Business & Finance

September 9, 2002

American Airlines needs to cut costs by $3 billion a year to increase competitiveness, chief executive Donald Carty said in comments published Saturday. Last month, the world's largest carrier announced it was cutting 7,000 jobs, retiring older planes, and rearranging flight schedules to save $1.1 billion annually.

Prospects for a machinists' strike against Boeing grew after negotiations with the giant aircraft builder collapsed. Union leaders were to conduct a second vote on Boeing's final contract offer, with the leadership recommending that members reject it and authorize a strike. Key sticking points were pensions and job security. Boeing has cut 30,000 jobs over the past year while reducing jet production by half.
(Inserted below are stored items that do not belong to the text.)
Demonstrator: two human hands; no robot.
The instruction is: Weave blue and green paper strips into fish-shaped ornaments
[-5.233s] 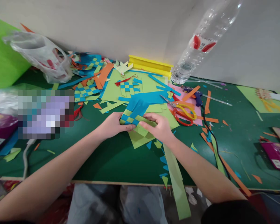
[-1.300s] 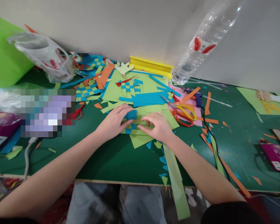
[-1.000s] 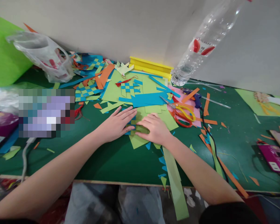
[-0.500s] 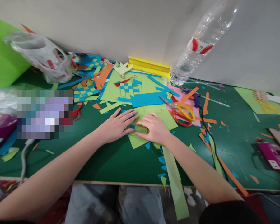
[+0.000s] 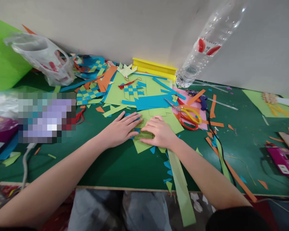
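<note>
My left hand [image 5: 121, 130] lies flat, fingers spread, over blue and light-green paper strips [image 5: 135, 132] that it largely covers. Close by on the right, my right hand [image 5: 160, 131] is cupped on the light-green paper, its thumb and index finger apart. A light-green paper strip [image 5: 146, 135] shows in the gap between them; the other fingers curl under, partly hidden. Below both hands a light-green sheet [image 5: 142, 146] rests on the green table [image 5: 106, 170]. Right of my right hand lie scissors [image 5: 189, 115] with red and yellow handles.
A blue paper piece [image 5: 151, 102] and a woven paper fish [image 5: 132, 91] lie behind the hands. A clear bottle [image 5: 195, 57] stands near the wall beside a yellow holder [image 5: 154, 69]. A glue gun [image 5: 202, 101] trails a black cord. Long green strips [image 5: 183, 192] overhang the front edge.
My hands stay almost in place. The thumb and index finger of my right hand look slightly farther apart from the left hand.
</note>
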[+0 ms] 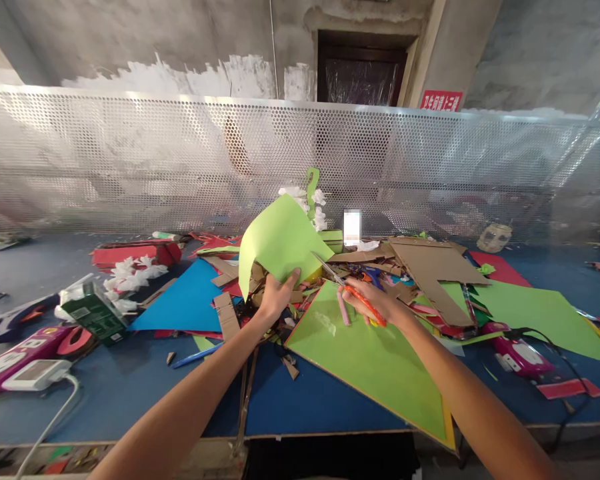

Datek Online Holdings Corp. shareholders OK'd a merger of the online brokerage with discounter Ameritrade Holding Corp. Friday. The all-stock deal is valued at $1.3 billion and would create a combined company with annual revenues of $800 million. Ameritrade stockholders gave it their thumbs up the day before. Datek is based in Jersey City, N.J.; Ameritrade in Omaha, Neb.

A new assembly plant in the US "will become necessary" as soon as 2004, Toyota Motor Corp.'s president was quoted as saying. The Tokyo newspaper Nihon Keizai said that while no details were divulged, it was likely the new plant would build sport utility vehicles because the company's under-$25,000 Highlander model has sold well in the US. Toyota's current American plants are in California, Kentucky, and Indiana. A plant that builds only engines is scheduled to open next year in Alabama.

A government rescue appeared all but certain after troubled British Energy PLC announced late last week that it has run out of cash and risks insolvency, the Financial Times reported. Trading in the company's shares was suspended immediately, and Moody's and other credit-rating agencies downgraded its bonds to junk status. As recently as Aug. 14, British Energy said it had enough credit to meet all forseeable needs, among them $171.5 million in debt payments due next March. The utility, whose nuclear reactors generate 25 percent of Britain's electricity, is likely to win at least a short-term loan and legislation exempting it from costly emissions standards, the Financial Times said. It said the government would bail out the company, privatized in 1996, because bankruptcy would carry with it a threat to nuclear safety standards and possibly the expense of eventually dismantling seven reactors in England and one in Scotland.